Secondo le indagini della Guardia di Finanza il gruppo chiedeva finanziamenti per conto di società fittizie con finti operai, che venivano fatti sparire o spesi in auto di lusso e caravan. Tra gli arrestati Marco Savio, fratello del pm della direzione nazionale antimafia Paolo Savio
Per far credere alle banche che le aziende per le quali chiedevano finanziamenti avessero una vera operatività allestivano una specie di commedia, con falsi operai al lavoro e i cancelli di ingresso riverniciati in fretta. Ma era solo opera di maquillage: l’unico scopo del gruppo smantellato dalla Guardia di Finanza di Como era quello di rastrellare milioni dalla banche, che venivano in larga parte fatti sparire o spesi per auto di lusso, caravan e altri beni personali. Si tratta di soldi garantiti dallo Stato attraverso il Fondo di garanzia gestito da Mediocredito Centrale S.p.A, come emerso dall’inchiesta coordinata dalla procura di Monza diretta da Claudio Gittardi, che ha portato all’emissione di 19 misure cautelari da parte del gip Marco Formentin e al sequestro di beni per 13 milioni e 800mila euro. Sette le misure in carcere, altrettante quelle ai domiciliari e 50 provvedimenti all’obbligo di presentazione alla polizia giudiziaria – nell’ambito dell’indagine denominata «Casa di carta» che ha riguardato un’associazione a delinquere dedita alle frodi ai danni dello Stato.

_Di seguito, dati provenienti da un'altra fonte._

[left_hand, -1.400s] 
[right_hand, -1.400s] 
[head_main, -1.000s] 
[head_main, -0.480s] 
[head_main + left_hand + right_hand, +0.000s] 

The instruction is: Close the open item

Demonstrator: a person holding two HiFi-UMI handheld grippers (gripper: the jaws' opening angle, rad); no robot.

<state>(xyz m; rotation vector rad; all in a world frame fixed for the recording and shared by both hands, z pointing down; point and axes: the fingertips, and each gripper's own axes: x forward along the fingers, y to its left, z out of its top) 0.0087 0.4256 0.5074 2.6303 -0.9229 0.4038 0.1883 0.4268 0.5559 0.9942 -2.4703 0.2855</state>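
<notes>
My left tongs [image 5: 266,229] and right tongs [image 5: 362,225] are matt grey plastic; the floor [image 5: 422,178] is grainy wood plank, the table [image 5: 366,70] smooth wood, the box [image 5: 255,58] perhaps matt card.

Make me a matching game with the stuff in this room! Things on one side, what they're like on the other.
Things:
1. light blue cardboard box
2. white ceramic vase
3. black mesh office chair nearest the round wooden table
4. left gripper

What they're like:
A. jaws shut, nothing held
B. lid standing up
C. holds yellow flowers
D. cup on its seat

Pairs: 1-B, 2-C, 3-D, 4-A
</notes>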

Tra i destinatari delle misure risulta anche Marco Savio, finito in carcere in qualità di titolare di un’agenzia finanziaria monomandataria che lavorava per Banca Progetto, l’istituto di credito finito in amministrazione giudiziaria per “prestiti disinvolti” a soggetti legati alla ‘ndrangheta. Il professionista è fratello di Paolo Savio, pm di Brescia trasferito alla direzione nazionale antimafia di Roma. Marco Savio è considerato l’anello di congiunzione tra gli imprenditori indagati e il mondo bancario: avrebbe rivestito un ruolo di promotore e organizzatore nel gruppo finito sotto inchiesta. In questo caso, comunque, Banca progetto e gli altri istituti coinvolti sono parti offese, in quanto avrebbero subito richieste di erogazioni di capitali fraudolenti. Il modus operandi prevedeva l’acquisizione di società in dissesto, la falsificazione dei bilanci e la successiva caccia ai finanziamenti.
«Immediatamente dopo l’accredito da parte della banca, la provvista ottenuta veniva impiegata in minima parte per pagare i costi “fissi” (ad esempio le rate di precedenti finanziamenti erogati ad altre società fantoccio che bisognava onorare per non far saltare anzitempo le truffe in corso), mentre la maggior parte era spesa per esigenze personali (quali l’acquisto di autovetture di grossa cilindrata e camper) o drenata con prelievo in contanti poi dirottati su conti esteri o di prestanome». Secondo quanto riferito dalla procura brianzola gli indagati, il cui quartier generale si trovava a Cinsello Balsamo, sono stati fermati mentre stavano mettendo a segno un’altra truffa milionaria.